NFS only offers close-to-open cache coherence. This means that the only guarantee provided by the protocol is that if you close a file in a client A and then open the file in another client B, client B will see client A's changes.

The way migration works in QEMU, the source stops the guest after it sends all of the required data but does not immediately free any resources. This makes migration more reliable since it avoids the Two Generals Problem allowing a reliable third node to make the final decision about whether migration was successful.

As soon as the destination receives all of the data, it immediately starts the guest. This means that the reliable third node is not in the critical path of migration downtime but can still recover a failed migration.

Since the source never knows that the destination is okay, the only way to support NFS robustly would be to close all files on the source before sending the last chunk of migration data. This would mean that if any failure occurred after this point, the VM would be lost.

In Practice

A Linux NFS server that exports with 'sync' offers a stronger coherency than NFS guarantees. This is an implementation detail, not a guarantee as far as I know. If the client sends a read request, then any data that has been acknowledged done with a stable write by any other client will be returned without the need to close and reopen the file.
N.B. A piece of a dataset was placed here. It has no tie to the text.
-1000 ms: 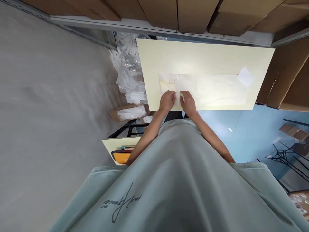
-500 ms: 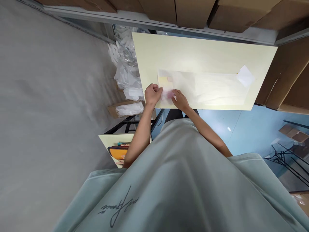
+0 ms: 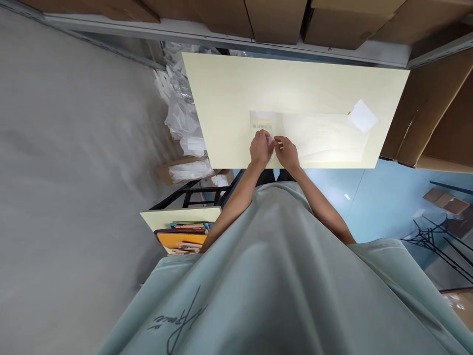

A file opened with O_DIRECT with the Linux NFS client code wil always issue a protocol read operation given a userspace read() call. This means that if you issue stable writes (fsync) on the source and then use O_DIRECT to read on the destination, you can safely access the same file without reopening.

Conclusion

Migration with QEMU is safe, in practice, when using Linux as an NFS server and client when both the source and destination are using cache=none for the disks.

iSCSI/Direct Attached Storage

iSCSI has a similar cache coherency guarantee to direct attached storage (via fibre channel). Any read request will return data that has been acknowledged as written by another client.

Since QEMU issues read() requests in userspace, Linux normally uses the page cache. The Linux page cache is not coherent across multiple nodes so the only way to safely access storage coherently is to bypass the Linux page cache via cache=none or the QEMU iscsi block driver (using iscsi:// URIs).

Conclusion

iSCSI, FC, or other forms of direct attached storage are only safe to use with live migration if you use cache=none.

Clustered File Systems

Clustered File Systems such as GPFS, Ceph, Glusterfs, or GFS2 are safe to use with live migration regardless of the caching option used.

Image Formats

Image formats are safe to use with live migration if QEMU doesn't cache data for image formats or implements a mechanism to flush those caches. The following attempts to describe the issues with the various formats

QCOW2

QCOW2 caches two forms of data, cluster metadata (L1/L2 data, refcount table, etc) and mutable header information (file size, snapshot entries, etc). This data is discarded after the last piece of incoming migration data is received but before the guest starts, hence QCOW2 images are safe to use with migration.

QED

QED caches similar data to QCOW2. In addition, the QED header has a dirty flag that is normally checked images on open to fix inconsistent metadata. This is undesirable during live migration since the dirty bit may be set if the source host is modifying the image file. The check is postponed until migration completes, hence QED images are safe to use with migration.

Raw Files

Technically, the file size of a raw file is mutable metadata that QEMU caches. This is only applicable when using online image resizing. If you avoid online image resizing during live migration, raw files are completely safe provided the storage used meets the above requirements.